* **REQUIREMENT**
Repeat the listing below word for word, minus the pictures.

* **PROVIDED DATA**
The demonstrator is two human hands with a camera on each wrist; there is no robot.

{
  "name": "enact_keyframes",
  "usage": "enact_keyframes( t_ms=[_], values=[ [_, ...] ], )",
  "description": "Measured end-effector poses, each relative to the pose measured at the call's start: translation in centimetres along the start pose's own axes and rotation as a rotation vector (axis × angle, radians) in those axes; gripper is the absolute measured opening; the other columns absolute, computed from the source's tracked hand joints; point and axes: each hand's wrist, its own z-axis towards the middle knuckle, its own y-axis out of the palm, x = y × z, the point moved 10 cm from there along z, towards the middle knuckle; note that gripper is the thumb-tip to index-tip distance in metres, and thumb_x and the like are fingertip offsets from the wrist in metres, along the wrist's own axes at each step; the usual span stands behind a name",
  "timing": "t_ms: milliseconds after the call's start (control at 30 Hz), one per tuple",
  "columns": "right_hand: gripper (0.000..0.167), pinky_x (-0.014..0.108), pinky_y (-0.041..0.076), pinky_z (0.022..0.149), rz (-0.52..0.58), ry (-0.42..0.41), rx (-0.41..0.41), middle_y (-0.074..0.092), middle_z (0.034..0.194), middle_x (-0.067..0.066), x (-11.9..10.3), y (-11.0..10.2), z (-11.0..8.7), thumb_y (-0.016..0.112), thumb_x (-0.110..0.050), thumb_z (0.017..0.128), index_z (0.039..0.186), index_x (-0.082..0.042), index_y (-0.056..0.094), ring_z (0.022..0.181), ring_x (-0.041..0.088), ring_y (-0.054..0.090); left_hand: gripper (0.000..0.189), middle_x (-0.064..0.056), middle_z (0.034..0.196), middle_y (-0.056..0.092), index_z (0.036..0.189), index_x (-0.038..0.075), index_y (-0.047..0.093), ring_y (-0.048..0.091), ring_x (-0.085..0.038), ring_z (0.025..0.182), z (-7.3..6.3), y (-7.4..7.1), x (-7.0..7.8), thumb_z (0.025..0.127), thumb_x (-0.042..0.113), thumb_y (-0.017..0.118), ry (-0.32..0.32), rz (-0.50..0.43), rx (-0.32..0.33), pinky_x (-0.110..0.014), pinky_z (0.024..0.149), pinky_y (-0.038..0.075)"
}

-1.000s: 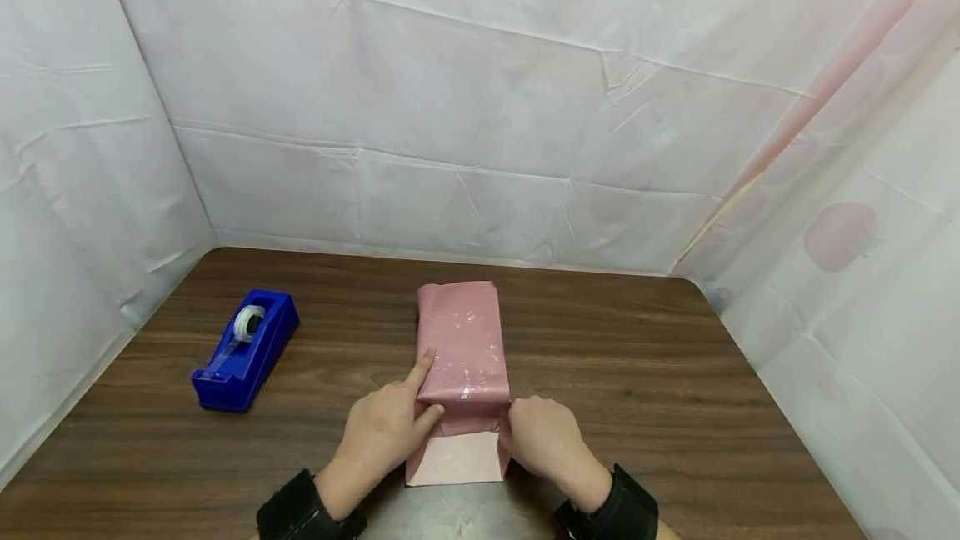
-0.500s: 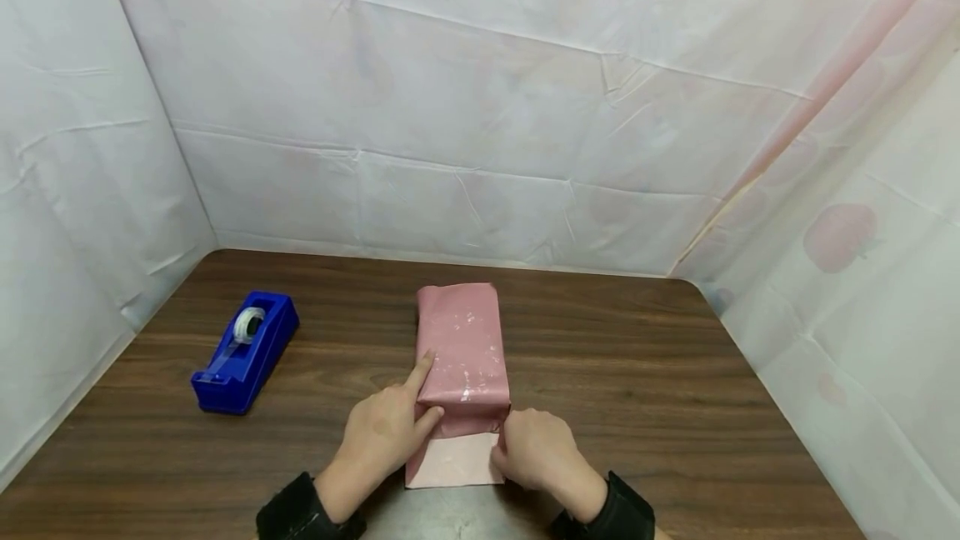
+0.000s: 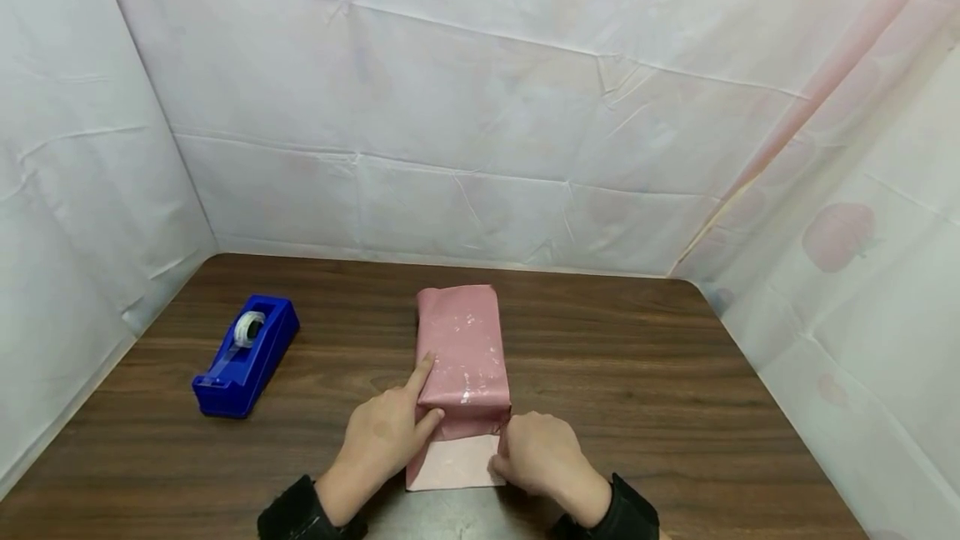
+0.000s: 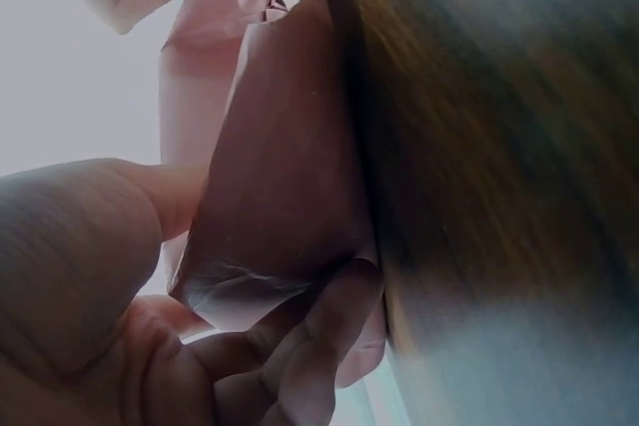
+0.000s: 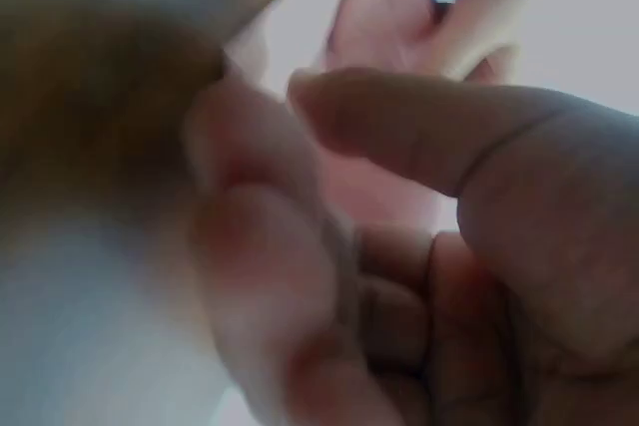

* **SOLUTION BELOW**
The demonstrator is two human hands with a camera on each wrist; there is no robot.

{
  "name": "enact_keyframes",
  "usage": "enact_keyframes( t_ms=[_], values=[ [_, ...] ], )",
  "description": "Measured end-effector poses, each relative to the pose measured at the call's start: translation in centimetres along the start pose's own axes and rotation as a rotation vector (axis × angle, radians) in those axes; gripper is the absolute measured opening; the other columns absolute, computed from the source's tracked hand joints; point and axes: each hand's wrist, its own z-axis towards the middle knuckle, its own y-axis out of the palm, x = y × z, the point moved 10 cm from there along z, towards the middle knuckle; note that gripper is the thumb-tip to index-tip distance in metres, and thumb_x and the like are fingertip offsets from the wrist in metres, along the wrist's own axes at each step; the usual span stands behind a name",
  "timing": "t_ms: milliseconds after the call's start (control at 30 Hz), one per tuple",
  "columns": "right_hand: gripper (0.000..0.167), pinky_x (-0.014..0.108), pinky_y (-0.041..0.076), pinky_z (0.022..0.149), rz (-0.52..0.58), ry (-0.42..0.41), rx (-0.41..0.41), middle_y (-0.074..0.092), middle_z (0.034..0.194), middle_x (-0.067..0.066), x (-11.9..10.3), y (-11.0..10.2), z (-11.0..8.7), thumb_y (-0.016..0.112), thumb_x (-0.110..0.050), thumb_z (0.017..0.128), index_z (0.039..0.186), index_x (-0.082..0.042), index_y (-0.056..0.094), ring_z (0.022..0.181), ring_x (-0.041..0.088), ring_y (-0.054..0.090); left_hand: gripper (0.000..0.189), middle_x (-0.064..0.056), middle_z (0.034..0.196), middle_y (-0.056..0.092), index_z (0.036..0.189), index_x (-0.038..0.075), index_y (-0.047..0.093), ring_y (-0.048..0.091), ring_x (-0.085..0.038), ring_z (0.025..0.182), z (-7.3..6.3), y (-7.4..7.1), x (-7.0..7.8), thumb_z (0.025..0.127), thumb_x (-0.042..0.113), thumb_y (-0.017..0.118), ry (-0.32..0.32), rz (-0.50..0.43), rx (-0.32..0.33), pinky_x (-0.110..0.014), pinky_z (0.024..0.149), pinky_y (-0.038..0.075)"
}

-1.000s: 
-0.500s: 
+0.000s: 
+0.000s: 
+0.000s: 

Nothing remains to be added to this answer.